Content starts
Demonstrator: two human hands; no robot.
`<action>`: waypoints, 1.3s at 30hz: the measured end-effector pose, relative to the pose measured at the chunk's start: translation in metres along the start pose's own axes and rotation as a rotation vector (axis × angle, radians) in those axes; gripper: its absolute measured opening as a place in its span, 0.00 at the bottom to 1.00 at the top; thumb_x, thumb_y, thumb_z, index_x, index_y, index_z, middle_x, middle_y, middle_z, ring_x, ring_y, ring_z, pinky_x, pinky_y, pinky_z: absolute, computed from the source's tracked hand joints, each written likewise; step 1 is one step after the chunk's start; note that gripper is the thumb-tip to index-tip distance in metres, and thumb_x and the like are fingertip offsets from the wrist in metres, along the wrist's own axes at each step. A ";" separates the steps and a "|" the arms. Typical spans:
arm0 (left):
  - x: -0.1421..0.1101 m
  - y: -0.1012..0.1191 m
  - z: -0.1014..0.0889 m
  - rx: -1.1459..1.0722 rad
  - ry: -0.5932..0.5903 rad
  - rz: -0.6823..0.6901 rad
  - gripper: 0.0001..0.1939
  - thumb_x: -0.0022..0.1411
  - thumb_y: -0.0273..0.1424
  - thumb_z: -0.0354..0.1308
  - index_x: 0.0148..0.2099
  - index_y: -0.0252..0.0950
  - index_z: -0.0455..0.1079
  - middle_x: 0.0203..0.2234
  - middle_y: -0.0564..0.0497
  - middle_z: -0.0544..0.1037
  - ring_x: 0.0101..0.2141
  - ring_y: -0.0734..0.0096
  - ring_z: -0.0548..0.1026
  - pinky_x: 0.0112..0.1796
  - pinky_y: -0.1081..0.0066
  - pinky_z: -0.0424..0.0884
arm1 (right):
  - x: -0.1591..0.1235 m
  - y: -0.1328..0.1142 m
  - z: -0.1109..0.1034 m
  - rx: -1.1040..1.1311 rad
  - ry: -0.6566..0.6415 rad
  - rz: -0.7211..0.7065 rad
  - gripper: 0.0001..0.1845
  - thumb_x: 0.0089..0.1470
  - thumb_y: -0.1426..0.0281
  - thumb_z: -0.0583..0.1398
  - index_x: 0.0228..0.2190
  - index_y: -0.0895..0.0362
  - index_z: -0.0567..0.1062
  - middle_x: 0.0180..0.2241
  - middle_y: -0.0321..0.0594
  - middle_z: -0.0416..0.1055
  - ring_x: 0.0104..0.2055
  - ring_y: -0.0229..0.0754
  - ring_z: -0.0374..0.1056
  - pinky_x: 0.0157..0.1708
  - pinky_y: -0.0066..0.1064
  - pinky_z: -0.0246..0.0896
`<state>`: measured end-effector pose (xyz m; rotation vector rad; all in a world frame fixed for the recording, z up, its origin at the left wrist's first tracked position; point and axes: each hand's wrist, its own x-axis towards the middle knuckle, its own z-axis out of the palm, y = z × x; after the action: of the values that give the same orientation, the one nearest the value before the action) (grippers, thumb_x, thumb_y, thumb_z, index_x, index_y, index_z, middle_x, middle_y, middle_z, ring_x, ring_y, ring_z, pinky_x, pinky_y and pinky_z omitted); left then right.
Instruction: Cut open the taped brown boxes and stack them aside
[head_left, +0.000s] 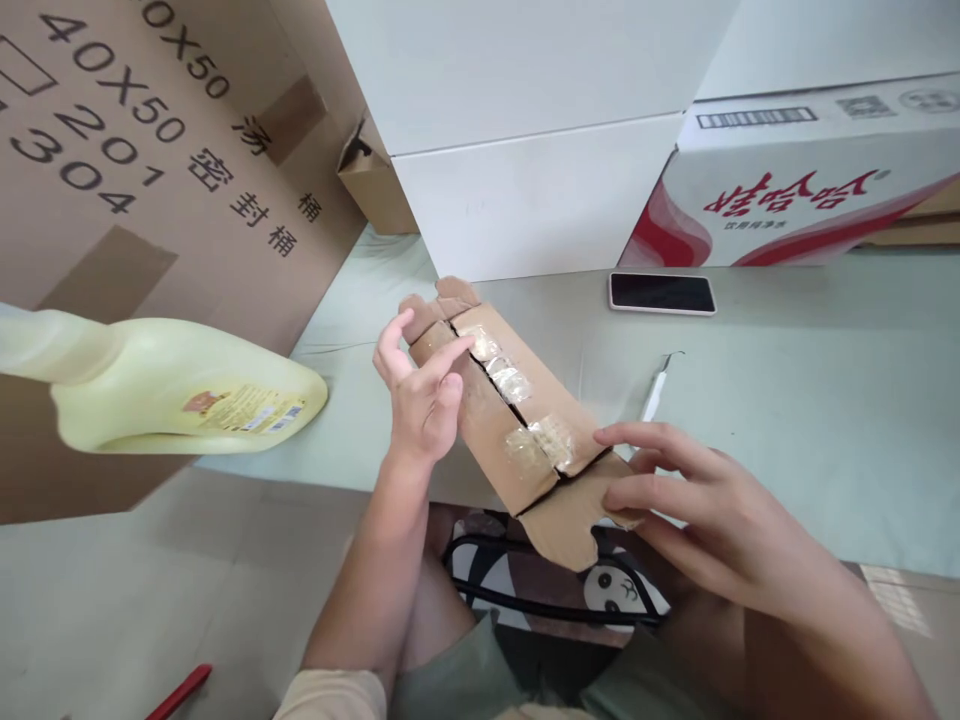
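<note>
A small brown cardboard box (517,420) lies tilted between my hands, its top seam patched with strips of clear tape. My left hand (424,395) is at the box's far left end, its fingers spread and its fingertips touching the flap edge. At the near right end, my right hand (675,500) grips the box, with the fingers over the top and the thumb below.
A pale yellow plastic jug (172,390) lies on its side at left against a large brown carton (150,180). White boxes (525,180) and a red-and-white printed carton (787,190) stand behind. A phone (661,293) and a small white-handled tool (654,395) lie on the pale green surface (825,400).
</note>
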<state>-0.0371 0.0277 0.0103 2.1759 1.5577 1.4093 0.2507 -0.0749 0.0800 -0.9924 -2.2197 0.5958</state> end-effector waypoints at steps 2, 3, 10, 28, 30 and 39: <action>-0.001 -0.002 0.001 -0.020 0.004 -0.037 0.39 0.69 0.63 0.40 0.50 0.41 0.82 0.67 0.41 0.54 0.70 0.38 0.53 0.67 0.44 0.58 | -0.004 0.001 -0.001 0.020 -0.008 0.011 0.14 0.62 0.80 0.56 0.38 0.51 0.77 0.55 0.44 0.74 0.34 0.35 0.76 0.35 0.29 0.76; -0.001 -0.003 0.001 -0.034 0.010 -0.048 0.40 0.68 0.65 0.40 0.51 0.40 0.81 0.67 0.41 0.54 0.70 0.38 0.52 0.65 0.44 0.60 | -0.005 0.002 -0.001 0.025 -0.009 0.016 0.14 0.61 0.80 0.56 0.38 0.51 0.77 0.55 0.44 0.74 0.35 0.35 0.76 0.35 0.29 0.76; 0.004 -0.018 -0.002 -0.084 0.057 -0.093 0.39 0.66 0.66 0.43 0.52 0.42 0.80 0.67 0.44 0.54 0.69 0.37 0.54 0.70 0.41 0.53 | -0.003 0.000 0.002 0.087 -0.042 0.003 0.13 0.56 0.80 0.58 0.36 0.51 0.78 0.55 0.43 0.72 0.32 0.34 0.72 0.35 0.30 0.75; 0.013 -0.009 -0.013 -0.810 0.173 -0.333 0.26 0.60 0.60 0.51 0.33 0.42 0.56 0.47 0.44 0.76 0.57 0.47 0.75 0.60 0.44 0.70 | -0.012 0.021 0.013 -0.111 -0.013 0.045 0.36 0.59 0.72 0.59 0.67 0.43 0.66 0.66 0.50 0.62 0.48 0.50 0.76 0.40 0.40 0.80; 0.013 -0.004 -0.016 -0.792 0.165 -0.356 0.28 0.59 0.62 0.51 0.31 0.42 0.52 0.43 0.45 0.79 0.55 0.47 0.77 0.60 0.43 0.71 | -0.013 0.024 0.014 -0.147 0.040 0.071 0.39 0.59 0.70 0.59 0.70 0.42 0.61 0.64 0.51 0.63 0.55 0.56 0.74 0.46 0.44 0.79; 0.005 -0.010 -0.005 -0.700 0.097 -0.287 0.22 0.61 0.56 0.61 0.38 0.43 0.66 0.35 0.48 0.81 0.38 0.59 0.81 0.46 0.57 0.79 | -0.007 0.039 0.064 -0.042 0.408 0.199 0.42 0.63 0.69 0.63 0.71 0.37 0.53 0.63 0.48 0.66 0.66 0.58 0.66 0.64 0.59 0.67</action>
<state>-0.0476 0.0338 0.0107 1.4381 1.0969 1.6476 0.2290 -0.0658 0.0085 -1.2441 -1.7946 0.3899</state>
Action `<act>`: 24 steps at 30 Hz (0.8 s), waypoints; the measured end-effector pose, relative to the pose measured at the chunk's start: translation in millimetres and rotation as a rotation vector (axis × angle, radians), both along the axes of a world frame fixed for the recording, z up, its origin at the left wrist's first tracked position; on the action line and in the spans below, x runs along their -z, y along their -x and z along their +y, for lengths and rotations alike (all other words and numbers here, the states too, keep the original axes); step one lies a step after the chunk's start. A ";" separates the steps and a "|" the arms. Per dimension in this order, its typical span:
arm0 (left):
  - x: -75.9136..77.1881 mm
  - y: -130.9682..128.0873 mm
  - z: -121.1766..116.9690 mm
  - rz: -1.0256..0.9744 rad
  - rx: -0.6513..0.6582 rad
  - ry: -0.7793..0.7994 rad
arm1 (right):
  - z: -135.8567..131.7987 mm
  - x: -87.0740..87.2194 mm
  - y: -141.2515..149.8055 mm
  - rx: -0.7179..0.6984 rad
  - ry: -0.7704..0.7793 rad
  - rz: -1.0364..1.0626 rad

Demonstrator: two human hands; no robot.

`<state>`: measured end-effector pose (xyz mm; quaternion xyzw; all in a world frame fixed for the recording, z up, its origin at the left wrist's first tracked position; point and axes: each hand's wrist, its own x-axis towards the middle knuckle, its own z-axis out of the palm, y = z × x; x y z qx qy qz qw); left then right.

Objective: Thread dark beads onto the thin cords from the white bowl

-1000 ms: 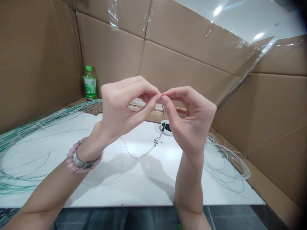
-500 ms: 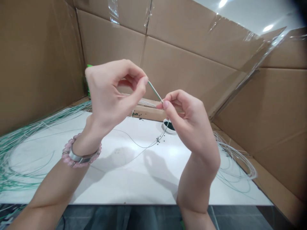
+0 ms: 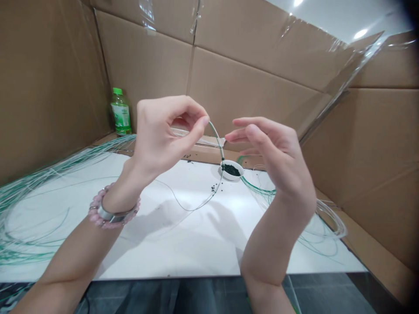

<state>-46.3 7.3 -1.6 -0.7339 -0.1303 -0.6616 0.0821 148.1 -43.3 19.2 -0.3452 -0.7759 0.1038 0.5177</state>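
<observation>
Between thumb and forefinger, my left hand pinches the end of a thin green-and-white wire pair, raised above the table. From the fingertips the wires arc right and down, with small dark pieces on them near the bowl, then loop back left over the table. My right hand is apart from the wires, its fingers spread and holding nothing. Behind the wires stands a small white bowl of tiny dark green pieces. More loose dark pieces lie in front of it.
A bundle of green and white wires covers the left side of the white table. Coiled wires lie at the right. A green-capped bottle stands back left. Cardboard walls enclose the table.
My right hand has let go of the wires and moved right, its fingers opening. My left hand has shifted slightly right and down. The wires now hang in a curve instead of being taut.
</observation>
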 end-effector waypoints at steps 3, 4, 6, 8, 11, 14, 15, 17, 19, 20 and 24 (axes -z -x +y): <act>0.7 -7.1 -10.4 0.008 0.034 0.060 | 2.4 4.7 14.4 -0.068 0.035 0.020; 1.4 -9.2 -12.7 0.007 0.056 0.070 | 2.9 6.3 19.5 -0.082 0.045 0.022; 3.3 -12.2 -12.3 0.003 0.100 0.095 | 4.2 9.0 26.8 -0.083 0.032 0.045; 5.9 -13.9 -4.3 -0.013 0.148 0.096 | 6.2 10.7 29.5 -0.052 -0.012 0.093; 10.5 -16.6 15.6 -0.015 0.251 0.085 | 9.1 11.1 27.8 -0.019 -0.055 0.142; 18.6 -23.0 33.7 -0.042 0.339 0.089 | 9.8 8.8 24.2 -0.013 -0.104 0.169; 23.6 -26.5 38.6 -0.052 0.351 0.116 | 9.6 7.6 23.0 -0.022 -0.127 0.181; 39.1 -35.3 47.9 0.003 0.310 0.248 | 9.0 5.5 20.9 -0.045 -0.171 0.201; 62.2 -45.5 57.0 0.229 0.190 0.448 | 7.7 4.1 19.2 -0.049 -0.222 0.223; 75.7 -50.3 61.4 0.433 0.115 0.534 | 6.7 3.6 18.6 -0.041 -0.239 0.228; 127.3 -63.1 72.6 0.829 0.110 0.647 | 0.1 2.6 17.7 0.017 -0.248 0.210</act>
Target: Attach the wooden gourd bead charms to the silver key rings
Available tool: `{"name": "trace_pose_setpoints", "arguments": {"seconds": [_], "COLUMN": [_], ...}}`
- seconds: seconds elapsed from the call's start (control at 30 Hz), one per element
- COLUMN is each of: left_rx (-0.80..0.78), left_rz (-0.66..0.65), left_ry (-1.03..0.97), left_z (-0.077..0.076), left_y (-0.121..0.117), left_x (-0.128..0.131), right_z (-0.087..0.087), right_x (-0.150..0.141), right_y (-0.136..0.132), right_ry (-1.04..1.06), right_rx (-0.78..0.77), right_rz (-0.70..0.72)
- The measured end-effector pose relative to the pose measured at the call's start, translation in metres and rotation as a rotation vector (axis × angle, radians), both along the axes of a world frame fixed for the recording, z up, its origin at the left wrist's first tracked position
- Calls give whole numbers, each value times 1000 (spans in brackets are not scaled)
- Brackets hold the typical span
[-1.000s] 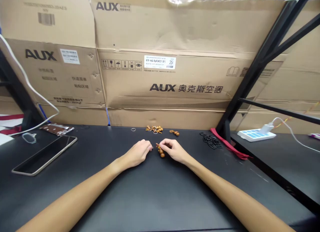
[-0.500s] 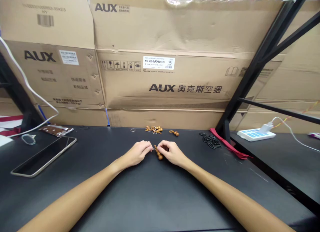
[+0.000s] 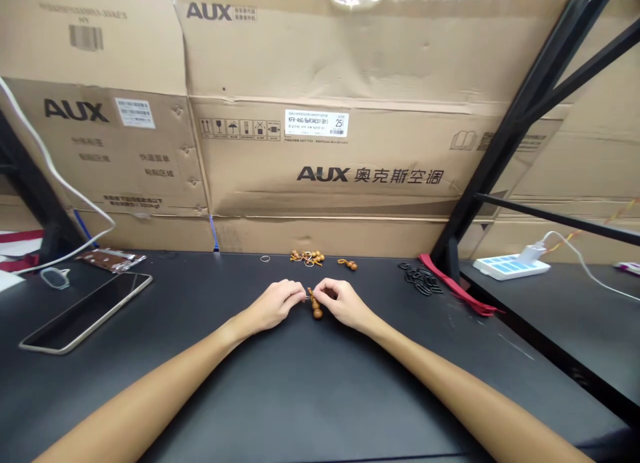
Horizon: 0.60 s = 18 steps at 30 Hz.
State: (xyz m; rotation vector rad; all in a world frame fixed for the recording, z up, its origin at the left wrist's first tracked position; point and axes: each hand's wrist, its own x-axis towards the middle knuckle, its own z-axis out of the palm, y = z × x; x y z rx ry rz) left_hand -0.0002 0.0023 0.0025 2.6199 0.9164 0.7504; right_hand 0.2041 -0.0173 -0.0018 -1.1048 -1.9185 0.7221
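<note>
Since 1.0 s ago: the gourd charm (image 3: 317, 312) and the fingertips of the right hand (image 3: 345, 304) have shifted slightly left, narrowing the gap to the left hand (image 3: 276, 306). Left hand about unchanged.

Landmark for positions: the charm pile (image 3: 301, 256) at the back of the black table (image 3: 300, 396); sides as the person sees them.

Gourd charm: just in front of the pile, tilted, rounded end toward the person. Right hand: in front of the pile and to its right, thumb and forefinger pinched on the charm's upper part. Left hand: in front and to the left, fingertips closed on a thin metal piece (image 3: 307, 297); piece too small to make out its shape. Hands near each other, not touching. Whether the metal meets the charm: cannot tell.

Surroundings: one loose ring (image 3: 265, 258) left of the pile; a single charm (image 3: 352, 266) just right of it; black links (image 3: 424, 280) farther right, beside a red strap (image 3: 463, 291). Phone (image 3: 87, 313) well left and nearer the person. Cardboard (image 3: 320, 70) marked AUX upright behind the pile.
</note>
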Motion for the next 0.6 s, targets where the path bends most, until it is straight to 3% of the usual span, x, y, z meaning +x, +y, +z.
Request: {"name": "trace_pose_setpoints", "arguments": {"seconds": [0.23, 0.6], "left_rx": [28, 235], "left_rz": [-14, -38], "left_ry": [4, 161], "left_z": [-1, 0], "left_y": [0, -8], "left_x": [0, 1], "right_z": [-1, -4], "right_x": [0, -1], "right_y": [1, 1], "right_ry": [-63, -106], "right_rx": [-8, 49], "right_rz": [-22, 6]}}
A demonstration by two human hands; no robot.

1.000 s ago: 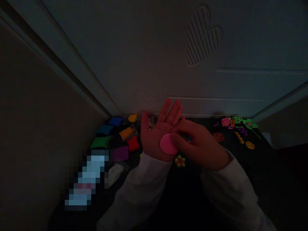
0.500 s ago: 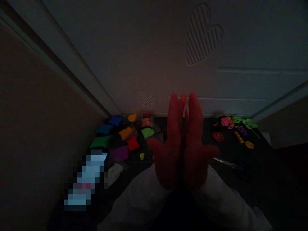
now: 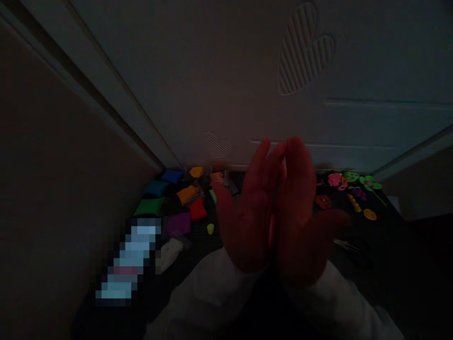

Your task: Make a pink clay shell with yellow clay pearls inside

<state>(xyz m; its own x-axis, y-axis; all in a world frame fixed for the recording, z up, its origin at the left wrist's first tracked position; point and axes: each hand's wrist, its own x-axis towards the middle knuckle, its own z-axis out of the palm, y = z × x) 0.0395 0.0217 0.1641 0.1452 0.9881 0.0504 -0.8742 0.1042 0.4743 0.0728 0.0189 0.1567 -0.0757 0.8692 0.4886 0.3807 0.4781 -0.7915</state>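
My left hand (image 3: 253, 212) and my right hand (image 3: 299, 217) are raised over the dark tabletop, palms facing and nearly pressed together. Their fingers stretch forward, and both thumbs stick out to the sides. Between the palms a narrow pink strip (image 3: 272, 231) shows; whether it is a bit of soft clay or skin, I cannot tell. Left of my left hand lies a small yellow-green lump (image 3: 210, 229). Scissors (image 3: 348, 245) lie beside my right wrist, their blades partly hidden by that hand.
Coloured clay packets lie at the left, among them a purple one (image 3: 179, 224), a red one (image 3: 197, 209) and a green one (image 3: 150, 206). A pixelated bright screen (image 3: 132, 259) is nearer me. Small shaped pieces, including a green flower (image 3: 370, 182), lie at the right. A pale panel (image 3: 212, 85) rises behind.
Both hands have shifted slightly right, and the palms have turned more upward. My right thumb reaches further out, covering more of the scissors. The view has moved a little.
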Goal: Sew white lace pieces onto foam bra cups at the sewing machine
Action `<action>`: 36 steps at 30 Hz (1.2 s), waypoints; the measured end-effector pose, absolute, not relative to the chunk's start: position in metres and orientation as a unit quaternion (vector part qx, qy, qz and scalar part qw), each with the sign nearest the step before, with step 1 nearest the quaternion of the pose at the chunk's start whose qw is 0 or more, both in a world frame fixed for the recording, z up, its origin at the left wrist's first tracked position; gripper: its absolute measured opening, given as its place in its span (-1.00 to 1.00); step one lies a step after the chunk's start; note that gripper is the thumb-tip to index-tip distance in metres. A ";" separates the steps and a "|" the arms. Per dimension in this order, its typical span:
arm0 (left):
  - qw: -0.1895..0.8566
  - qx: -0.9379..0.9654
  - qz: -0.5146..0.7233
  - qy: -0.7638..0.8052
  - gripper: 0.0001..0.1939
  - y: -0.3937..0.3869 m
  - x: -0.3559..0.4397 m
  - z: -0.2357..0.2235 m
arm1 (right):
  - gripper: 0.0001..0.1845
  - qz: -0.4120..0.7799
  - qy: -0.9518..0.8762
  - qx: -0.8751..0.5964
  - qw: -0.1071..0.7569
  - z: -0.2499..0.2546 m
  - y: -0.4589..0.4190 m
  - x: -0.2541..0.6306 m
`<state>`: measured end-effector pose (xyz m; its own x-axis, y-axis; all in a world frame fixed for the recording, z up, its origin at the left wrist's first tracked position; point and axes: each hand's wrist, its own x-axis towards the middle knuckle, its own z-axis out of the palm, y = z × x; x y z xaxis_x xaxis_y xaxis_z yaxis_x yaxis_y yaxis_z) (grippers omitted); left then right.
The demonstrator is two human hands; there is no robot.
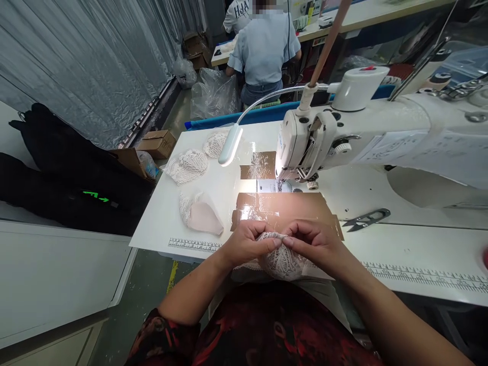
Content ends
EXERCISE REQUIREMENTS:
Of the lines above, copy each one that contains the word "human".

RESULT OF THE EXERCISE:
Demonstrator: two human hands; no robot.
Demonstrator: two human hands; no robot.
A demonstration by two human hands; no robot.
The demonstrator is two human hands; there is no robot.

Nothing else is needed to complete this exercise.